I’m good at mazes. I’m good at puzzles where you have to move something around a 3D space. I can just sort of see how they work. Kine is one of those puzzle games. It’s a solo dev project by Gwen Frey, and I played it at EGX and I want to play it again immediately. Kine is about little machines that are sort of like instruments (a piano, an accordion, a drum kit) and want to become musicians. You pivot and roll them around a sort of cardboard cityscape.
It’s always lovely when a game integrates music so well that it becomes an indivisible part of the game - that is, once you play the game with that soundtrack, it is impossible to imagine the game without it. An example would be Ape Out, which I fell in love with a few weeks ago, or, not so coincidentally, The Flame in the Flood. Frey is one of the founders of The Molasses Flood, the studio behind aforementioned lovely river-rapids survival game. Kine is still in development, and Frey hired a musician to score it relatively recently, but it already has that same feeling buzzing around it.
You play each level as one of the musical machines (which all have names, of course), and this changes the soundtrack, and adds layers on levels where you have to use more than one of them together. The machines can push or lift each other around, you see - the accordion can scooch away from walls with it’s squeezebox, and the drum can slide up and down on the stand for a cymbal.
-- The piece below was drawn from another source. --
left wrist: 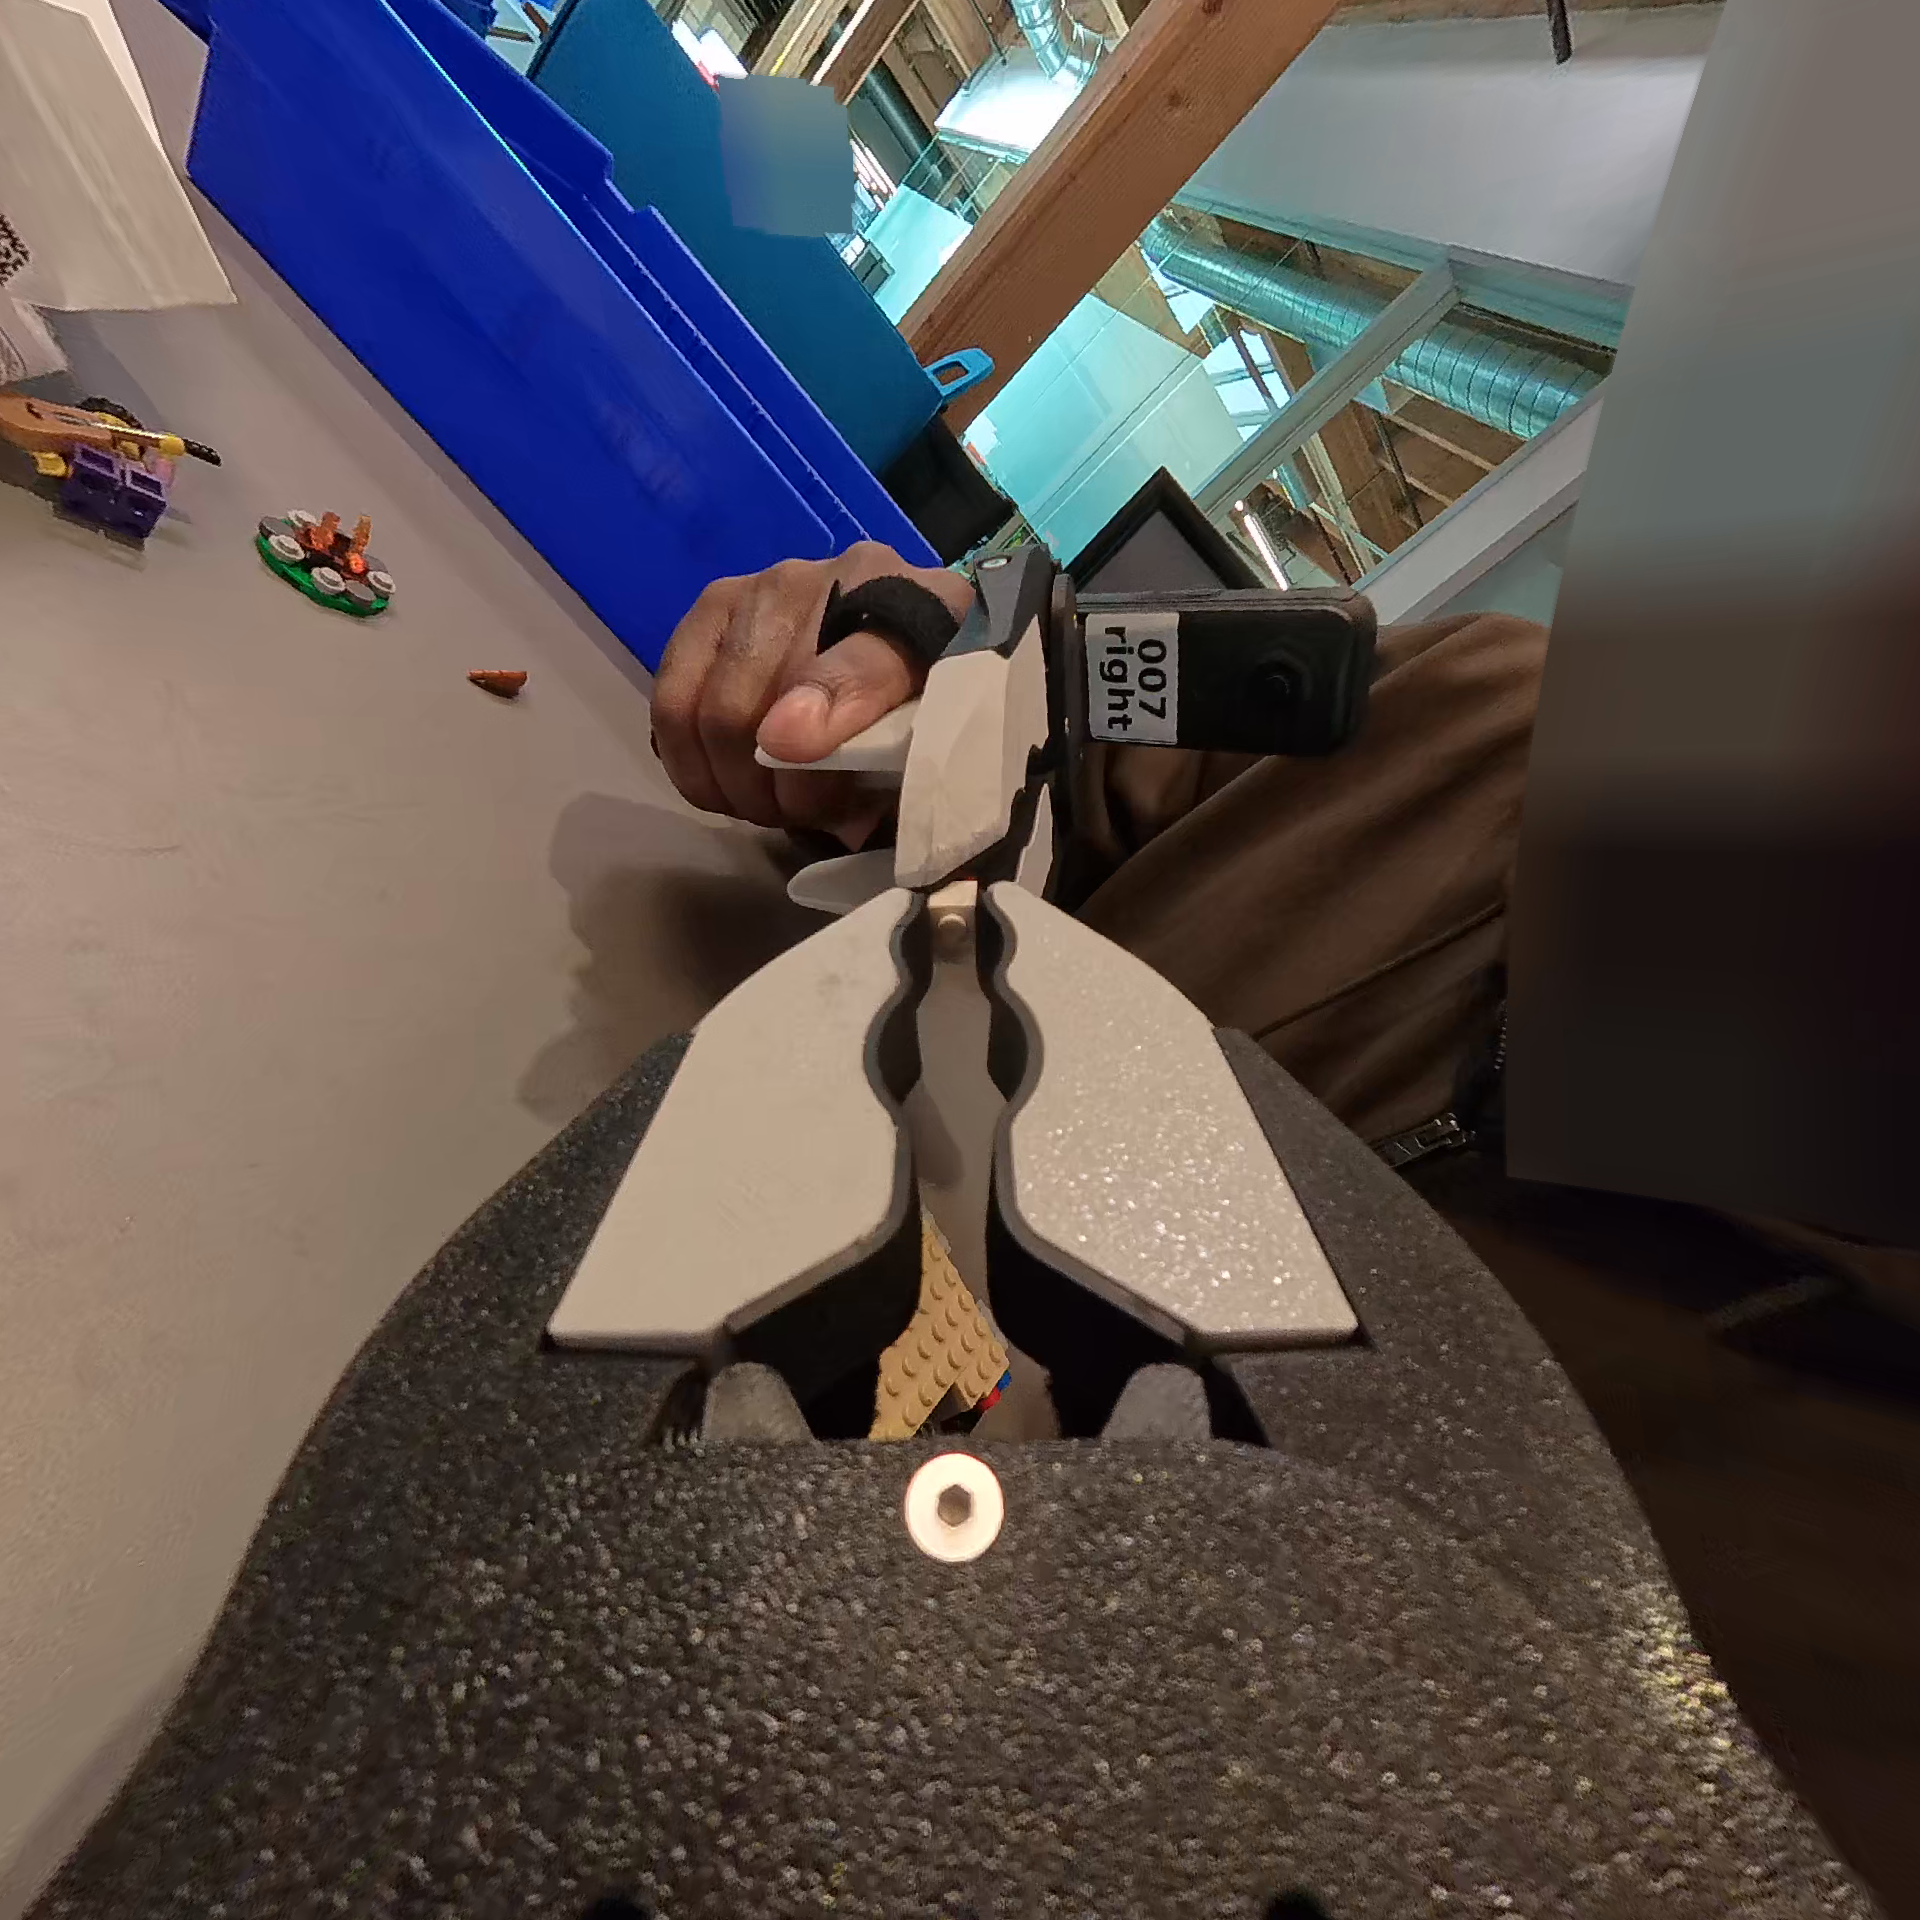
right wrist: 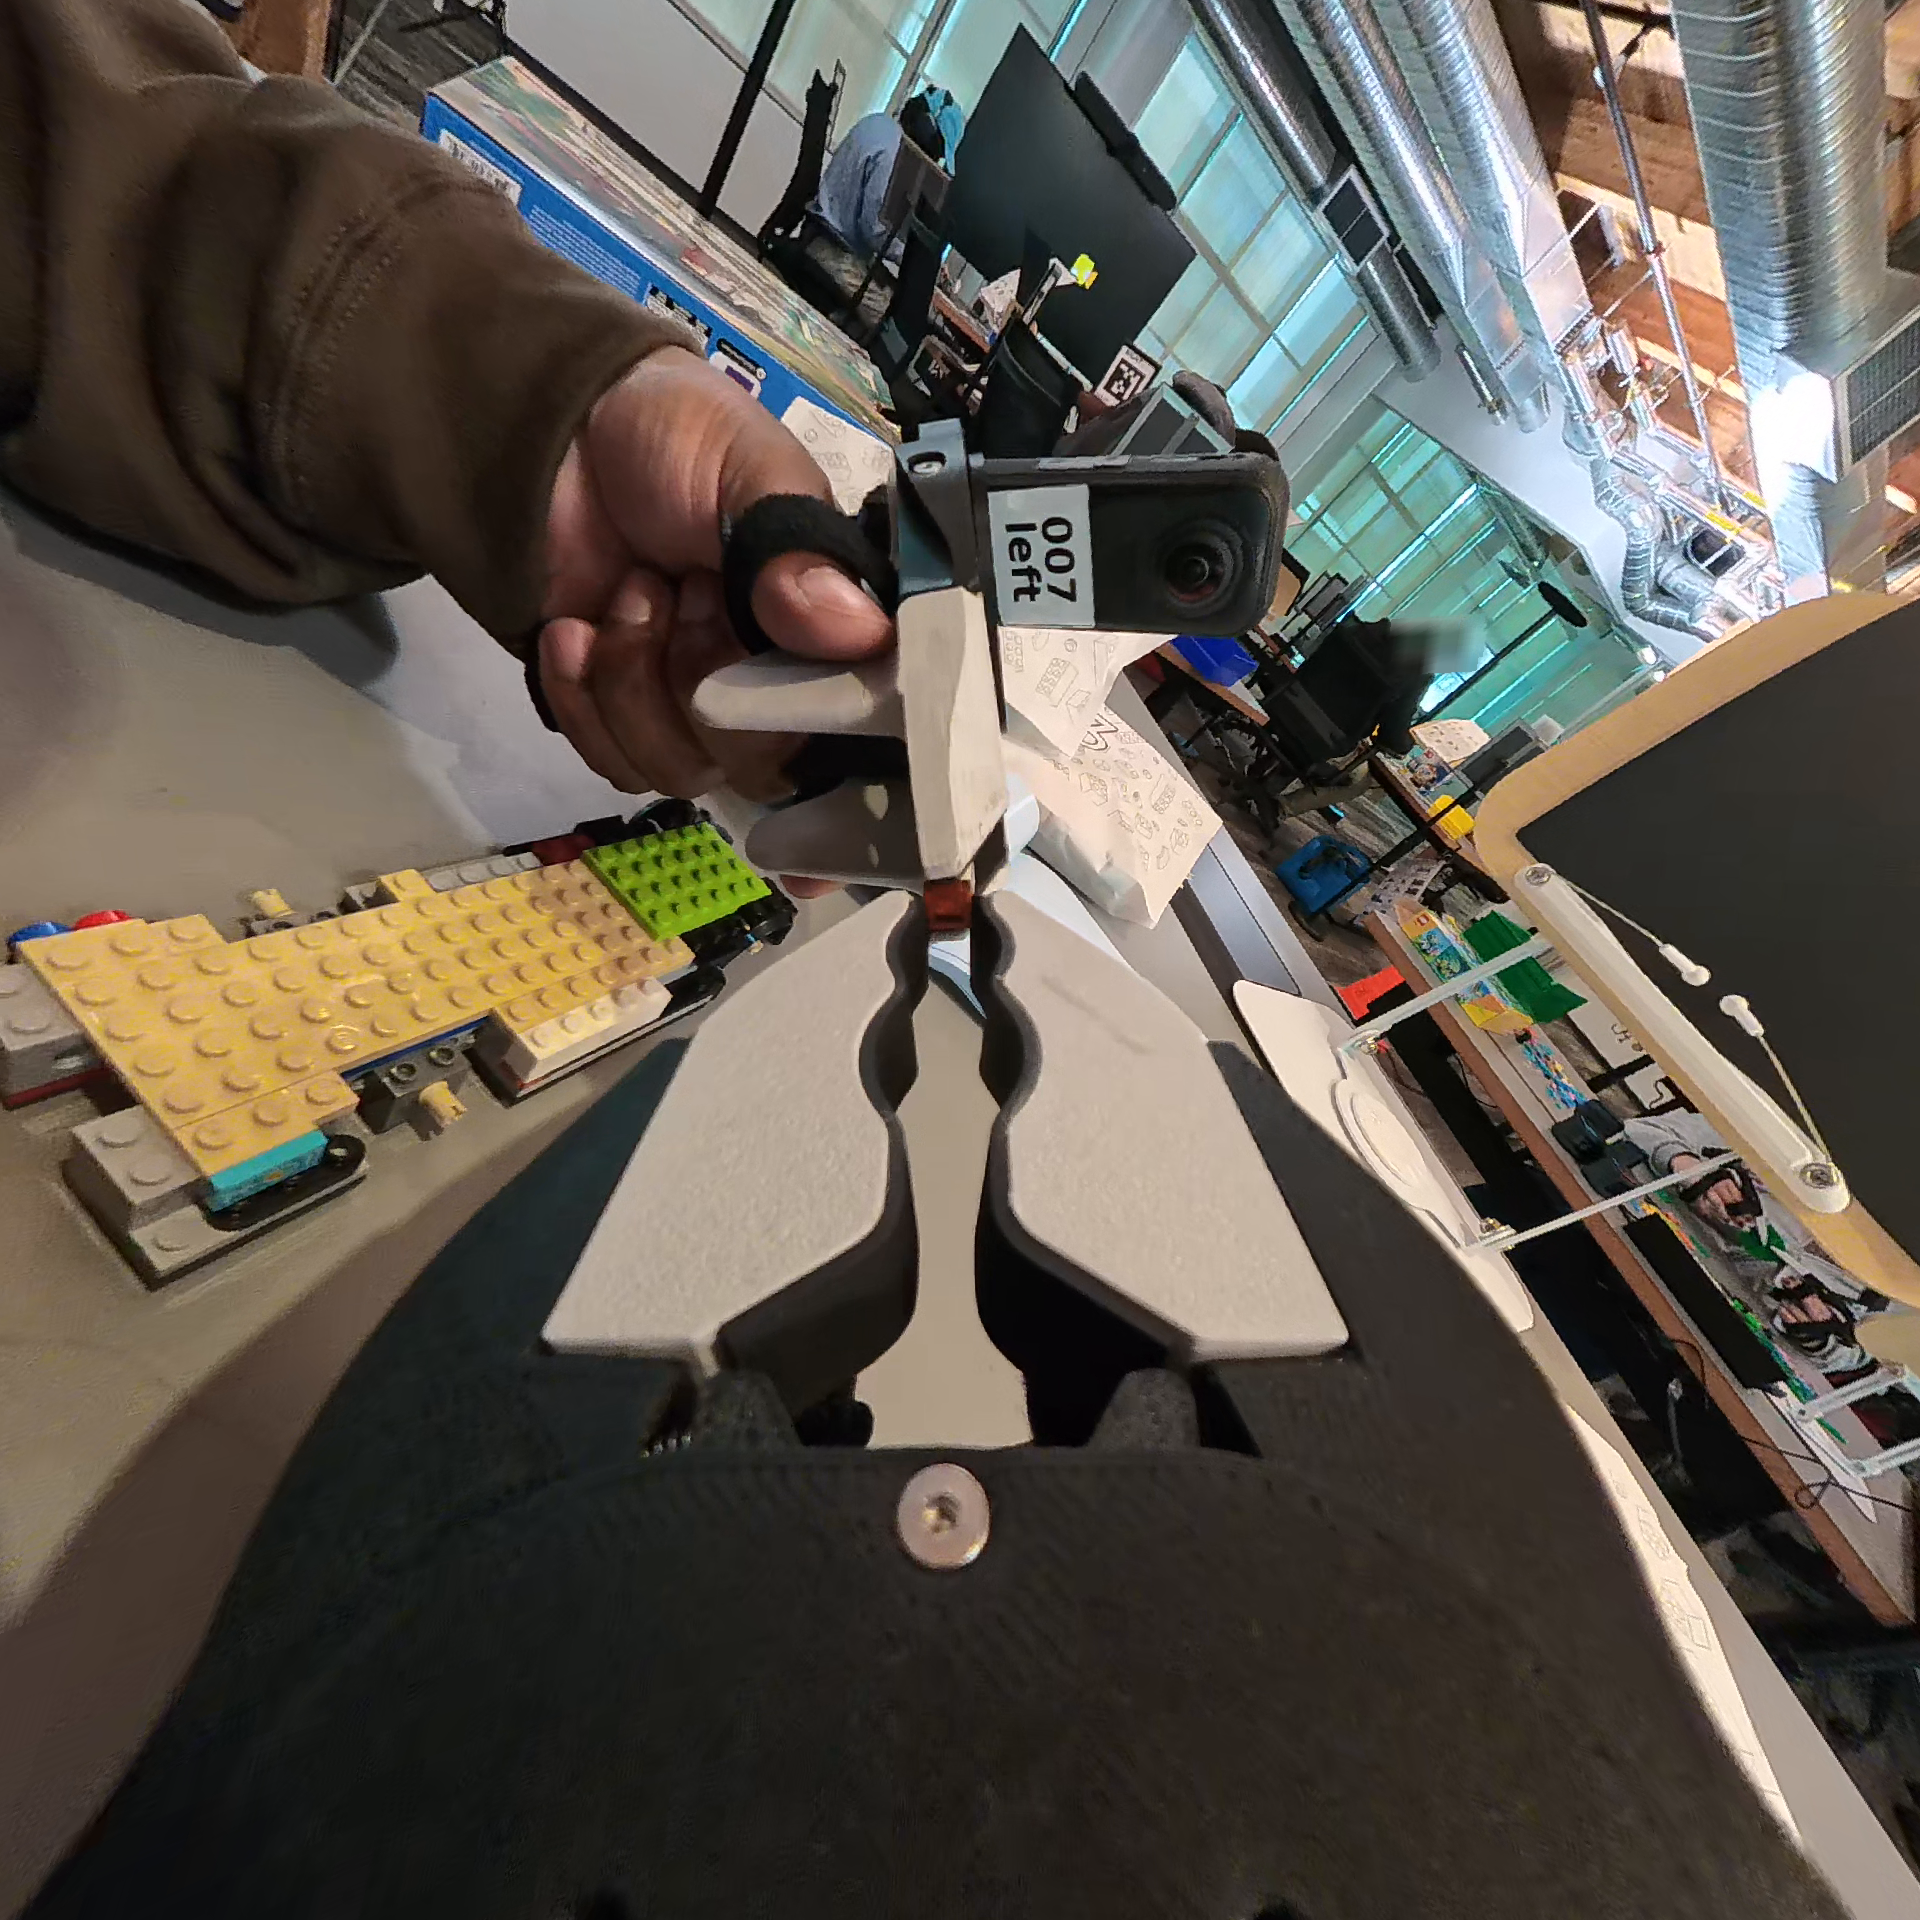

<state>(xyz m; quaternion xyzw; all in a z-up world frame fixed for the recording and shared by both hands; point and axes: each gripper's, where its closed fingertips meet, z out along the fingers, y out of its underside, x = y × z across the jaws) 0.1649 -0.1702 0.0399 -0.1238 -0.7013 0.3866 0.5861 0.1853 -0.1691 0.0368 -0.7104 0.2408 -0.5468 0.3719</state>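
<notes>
Small toy bricks sat at both sets of fingertips, held up off the grey tabletop [left wrist: 260, 935]. Left gripper [left wrist: 951, 914] had its grey fingers nearly together, pinching a small tan brick piece with a round stud [left wrist: 954, 925] right at the tips; pads pressed it on both sides. Right gripper [right wrist: 948, 914] was likewise nearly closed, clamped on a small reddish-brown brick piece [right wrist: 948, 906] at its tips. The two grippers met tip to tip, roughly at right angles, so the two pieces were touching or just beside each other; I couldn't tell whether they were joined. In the left wrist view the right hand [left wrist: 758, 707] gripped its handle with a black strap over one finger; in the right wrist view the left hand [right wrist: 665, 623], brown sleeve above it, did the same. On the table below and to the left in the right view lay a long tan studded plate assembly [right wrist: 312, 1018] with a lime-green studded plate [right wrist: 675, 883] at its far end and grey bricks along the edges. The left view showed a blue plastic bin [left wrist: 499, 312] along the table's far edge, a small round green base with grey studs and orange bits [left wrist: 327, 566], a purple-and-tan mini build [left wrist: 104, 457], and a loose brown cone piece [left wrist: 499, 681], all well apart from the grippers. White printed paper bag [right wrist: 1132, 821] lay just behind the fingertips in the right view.
</notes>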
It’s hard to explain in words how this is involved in puzzle solving, but unfortunately that’s rather my job…
So, say you need to reach the end point of the level, a music stand with sheet music on it, but it’s over a gap. You can’t roll into the gap or you’d fall (and make a lovely panicked animation as you do, a kind of visual “Wo-wo-wo-woaaaaaah!”). But you can roll onto your side so the stand is pointing skywards, slide up it, and then precariously level over to land right on the music stand.
These abilities layer up just like the music itself, especially in the levels where you’re having to use more than one instrument. It is, of course, an orchestra, these different machines all working together towards a common goal. With each level completed you travel upwards on the map, closer to the giant, spotlighted music stand at the back. The game looks like it might be backstage at a concert about to start. Just heaps of boxes hidden away in the wings and out of sight of the audience.
At the same time the puzzles get, of course, very difficult. One might almost say fiendish. But there’s so little delay between trying, failing, falling and starting over that making progress is seamless. You can instantly restart a level if you’ve rolled into the wrong position, for example. And once you see Kine and understand it, it’s simply a case of finding the rhythm, isn’t it? And I assume learning to play a real life accordion is this natural. Ah, lovely.